Beggars Can't Be Choosers

We've all had to deal with our pooch begging or trying to steal our snacks and meals. This behavior is usually  started by offering your pooch food from your plate or table food in general. Once they are given table food, they generally develop a preference for it over kibble and sometimes even over dog treats.

Table food can be given as an occasional reward for good behavior, but should not be given by itself, as it can lack many essential nutrients needed by dogs to grow and maintain a healthy immune system. Some owners prefer to give their pups a full diet of raw or cooked meat without any kibble, which by itself can be lacking in many areas, so dietary supplements are necessary to give all of the necessary nutrients. We prefer to feed Marou a kibble diet with supplements to help with a few of the deficiencies of kibble, like omega fatty acids and probiotics.

Stopping the begging behavior can be incredibly difficult if it is allowed to continue for too long. One of the simplest and probably most effective ways of doing this is to give your dog a toy like a Kong or another puzzle toy with a delicious treat in it to keep him/her occupied and not whining or sulking by the table. Another possibility is to keep him/her secluded behind a baby gate or other structure to keep him/her out of the room while you eat.

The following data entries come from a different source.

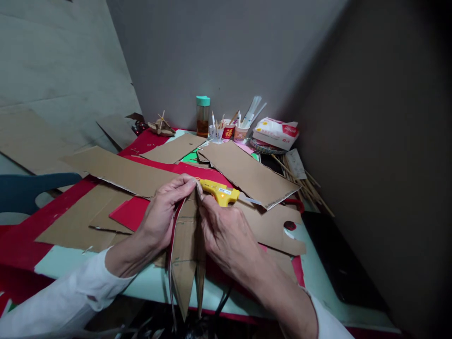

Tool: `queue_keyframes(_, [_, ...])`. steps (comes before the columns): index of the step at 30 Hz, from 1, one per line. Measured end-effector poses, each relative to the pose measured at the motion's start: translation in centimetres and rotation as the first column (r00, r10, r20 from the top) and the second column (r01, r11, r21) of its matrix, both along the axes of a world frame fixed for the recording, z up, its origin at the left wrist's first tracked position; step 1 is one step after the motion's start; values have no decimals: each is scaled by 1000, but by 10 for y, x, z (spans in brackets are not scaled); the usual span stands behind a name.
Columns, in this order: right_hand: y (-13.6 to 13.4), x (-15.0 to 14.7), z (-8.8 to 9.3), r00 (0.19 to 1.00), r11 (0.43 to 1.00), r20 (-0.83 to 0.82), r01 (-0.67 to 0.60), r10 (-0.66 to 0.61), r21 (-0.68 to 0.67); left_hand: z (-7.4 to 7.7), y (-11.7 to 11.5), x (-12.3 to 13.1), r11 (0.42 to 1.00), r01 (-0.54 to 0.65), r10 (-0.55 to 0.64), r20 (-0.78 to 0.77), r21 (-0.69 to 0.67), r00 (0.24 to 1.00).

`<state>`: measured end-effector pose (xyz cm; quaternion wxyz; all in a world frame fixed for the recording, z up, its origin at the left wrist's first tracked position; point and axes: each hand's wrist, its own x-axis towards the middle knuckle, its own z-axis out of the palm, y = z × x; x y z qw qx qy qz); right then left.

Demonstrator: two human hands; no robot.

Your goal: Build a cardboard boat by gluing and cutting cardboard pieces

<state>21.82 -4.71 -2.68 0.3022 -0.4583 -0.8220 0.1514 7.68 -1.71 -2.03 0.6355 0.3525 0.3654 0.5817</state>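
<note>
My left hand (163,207) and my right hand (229,230) both grip a folded cardboard piece (185,245) over the front edge of the table. My left thumb and fingers pinch its upper end, and my right fingers press the other side close by. The piece hangs with pointed lower ends, has lines drawn across it, and shows a red face along its left side. Just beyond my right hand lies a yellow hot glue gun (221,192), a clear glue stick poking from its back. Its nozzle is partly hidden behind the cardboard.
Cardboard sheets (250,172) and red paper (130,214) cover much of the table. At the back stand a bottle (203,117), paper cups (228,132) with sticks, and a tissue pack (275,132). Wooden sticks (300,176) and a black slab (339,259) lie right.
</note>
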Motion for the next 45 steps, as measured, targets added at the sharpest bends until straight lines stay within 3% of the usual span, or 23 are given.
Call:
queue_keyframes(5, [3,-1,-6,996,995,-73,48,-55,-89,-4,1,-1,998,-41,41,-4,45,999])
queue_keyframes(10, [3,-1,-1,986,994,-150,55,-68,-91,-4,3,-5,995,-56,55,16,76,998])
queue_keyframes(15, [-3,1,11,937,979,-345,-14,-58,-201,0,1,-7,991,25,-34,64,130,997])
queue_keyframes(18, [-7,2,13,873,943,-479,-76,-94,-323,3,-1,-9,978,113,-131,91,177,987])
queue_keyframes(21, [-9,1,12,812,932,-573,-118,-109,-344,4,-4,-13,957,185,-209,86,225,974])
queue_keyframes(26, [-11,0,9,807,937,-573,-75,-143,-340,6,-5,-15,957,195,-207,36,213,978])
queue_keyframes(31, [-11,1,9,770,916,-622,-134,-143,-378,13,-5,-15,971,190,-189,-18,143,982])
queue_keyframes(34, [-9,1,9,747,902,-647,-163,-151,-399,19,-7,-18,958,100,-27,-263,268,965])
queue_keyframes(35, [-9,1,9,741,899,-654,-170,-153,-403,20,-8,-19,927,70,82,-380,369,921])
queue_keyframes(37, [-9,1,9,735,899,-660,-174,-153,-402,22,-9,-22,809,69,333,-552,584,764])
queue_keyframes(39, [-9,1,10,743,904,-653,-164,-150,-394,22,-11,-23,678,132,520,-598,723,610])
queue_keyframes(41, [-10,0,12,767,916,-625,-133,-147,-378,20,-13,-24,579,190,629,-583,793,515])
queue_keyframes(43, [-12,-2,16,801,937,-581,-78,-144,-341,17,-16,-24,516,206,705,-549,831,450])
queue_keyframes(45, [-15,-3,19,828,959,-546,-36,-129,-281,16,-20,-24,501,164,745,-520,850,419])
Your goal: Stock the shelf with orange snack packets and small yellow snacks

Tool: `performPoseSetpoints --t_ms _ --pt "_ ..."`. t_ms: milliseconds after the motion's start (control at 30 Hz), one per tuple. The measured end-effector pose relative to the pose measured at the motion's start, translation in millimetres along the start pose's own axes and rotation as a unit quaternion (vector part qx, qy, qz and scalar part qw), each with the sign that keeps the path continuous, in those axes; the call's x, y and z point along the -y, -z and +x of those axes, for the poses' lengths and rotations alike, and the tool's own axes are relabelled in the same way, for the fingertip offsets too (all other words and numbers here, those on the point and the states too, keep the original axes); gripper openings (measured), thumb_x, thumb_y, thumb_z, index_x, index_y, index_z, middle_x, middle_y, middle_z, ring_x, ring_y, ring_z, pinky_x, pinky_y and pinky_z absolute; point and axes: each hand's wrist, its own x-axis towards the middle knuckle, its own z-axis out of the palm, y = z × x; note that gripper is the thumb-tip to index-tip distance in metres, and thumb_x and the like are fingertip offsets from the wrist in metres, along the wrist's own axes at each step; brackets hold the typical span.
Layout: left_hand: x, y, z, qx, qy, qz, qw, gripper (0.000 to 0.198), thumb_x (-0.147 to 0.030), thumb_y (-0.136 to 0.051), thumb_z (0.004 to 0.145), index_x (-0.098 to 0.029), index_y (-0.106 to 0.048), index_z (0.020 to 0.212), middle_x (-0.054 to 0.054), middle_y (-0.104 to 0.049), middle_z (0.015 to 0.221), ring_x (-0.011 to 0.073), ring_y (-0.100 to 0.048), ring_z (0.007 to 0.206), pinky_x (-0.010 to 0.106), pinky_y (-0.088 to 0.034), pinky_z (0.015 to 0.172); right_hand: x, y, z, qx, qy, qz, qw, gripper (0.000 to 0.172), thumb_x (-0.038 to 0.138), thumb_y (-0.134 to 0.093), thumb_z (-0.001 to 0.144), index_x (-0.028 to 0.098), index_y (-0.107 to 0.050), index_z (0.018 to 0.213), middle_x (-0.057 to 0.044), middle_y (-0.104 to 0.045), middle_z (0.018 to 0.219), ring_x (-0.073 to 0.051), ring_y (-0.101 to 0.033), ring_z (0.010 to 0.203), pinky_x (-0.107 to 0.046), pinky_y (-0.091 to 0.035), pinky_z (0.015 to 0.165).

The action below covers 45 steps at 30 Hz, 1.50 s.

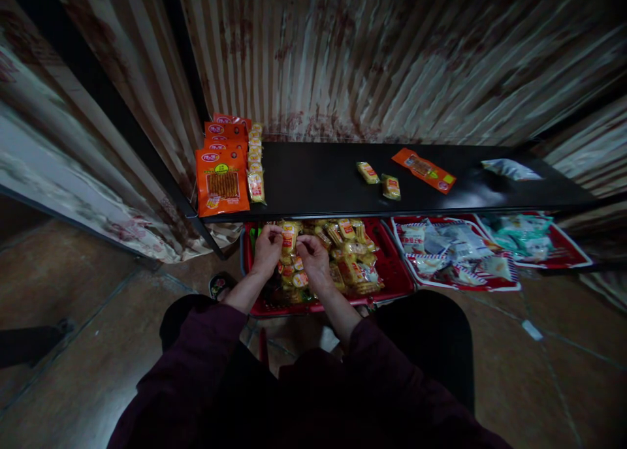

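Between my two hands is a small yellow snack packet (290, 235) with a red and orange label, held upright over the red basket (399, 273). My left hand (267, 250) pinches its left side with closed fingers. On the opposite edge, my right hand (315, 261) is closed at the packet's right side. Beneath them, the basket holds many similar yellow snack packets (350, 266) in clear wrapping. My wrists and fingers hide part of its contents.
On the black shelf (313, 175), orange snack bags (223, 181) stand in a row beside a row of yellow packets (255, 186). Loose yellow packets (390, 186), an orange bag (424, 170) and a silvery bag (510, 169) lie farther right. Another basket (514, 284) holds white packets.
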Motion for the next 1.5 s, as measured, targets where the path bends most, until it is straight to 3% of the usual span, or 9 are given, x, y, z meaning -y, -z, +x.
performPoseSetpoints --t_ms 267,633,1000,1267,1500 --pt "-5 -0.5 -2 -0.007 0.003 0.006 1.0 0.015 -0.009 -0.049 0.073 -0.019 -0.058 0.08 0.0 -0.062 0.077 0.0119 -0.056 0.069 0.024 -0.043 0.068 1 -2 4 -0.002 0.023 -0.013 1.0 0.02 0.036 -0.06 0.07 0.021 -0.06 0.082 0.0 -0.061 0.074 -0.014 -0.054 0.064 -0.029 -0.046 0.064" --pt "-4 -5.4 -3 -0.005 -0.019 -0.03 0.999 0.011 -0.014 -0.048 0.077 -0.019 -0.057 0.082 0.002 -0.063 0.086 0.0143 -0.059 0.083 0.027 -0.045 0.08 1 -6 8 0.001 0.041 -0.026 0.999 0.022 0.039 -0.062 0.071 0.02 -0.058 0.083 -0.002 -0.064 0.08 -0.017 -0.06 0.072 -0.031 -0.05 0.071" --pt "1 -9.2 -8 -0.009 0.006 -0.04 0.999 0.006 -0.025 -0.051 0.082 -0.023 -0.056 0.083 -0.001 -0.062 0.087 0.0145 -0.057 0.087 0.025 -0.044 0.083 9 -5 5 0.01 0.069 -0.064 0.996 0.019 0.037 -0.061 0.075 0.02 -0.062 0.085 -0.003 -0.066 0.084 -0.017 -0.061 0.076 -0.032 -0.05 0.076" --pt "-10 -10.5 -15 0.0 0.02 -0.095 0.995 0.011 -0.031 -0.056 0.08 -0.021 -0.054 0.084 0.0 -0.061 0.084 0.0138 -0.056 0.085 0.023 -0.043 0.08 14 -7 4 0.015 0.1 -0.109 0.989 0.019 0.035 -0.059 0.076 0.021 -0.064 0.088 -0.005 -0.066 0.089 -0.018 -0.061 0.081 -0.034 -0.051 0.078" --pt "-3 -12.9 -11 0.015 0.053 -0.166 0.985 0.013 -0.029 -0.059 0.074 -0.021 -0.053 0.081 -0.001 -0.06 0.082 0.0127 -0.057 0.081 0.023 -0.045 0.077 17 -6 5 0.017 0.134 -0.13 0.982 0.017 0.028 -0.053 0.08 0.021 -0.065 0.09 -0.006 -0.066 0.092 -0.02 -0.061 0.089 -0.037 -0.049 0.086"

If you must have them in the room and don't want to give them food or a treat, you may tether them to a large piece of furniture or other heavy object.

We try to feed Marou when we eat, as it usually keeps him occupied enough that he doesn't beg or try to steal our food. We do occasionally offer him a bite of our food if we have done our homework and know that it is one hundred percent safe for him and he's been very good lately. Sometimes this doesn't even work because Marou catches on to the fact that we are just trying to distract him, and he totally ignores all other food and treats.

Although begging is a nuisance, it can possibly be destructive with bigger dogs, as they can accidentally break things or hurt people to get to the food they're after. Early training resulting in prevention or minimizing of the behavior is important in making your canine a good citizen and keeping your meal times pleasant.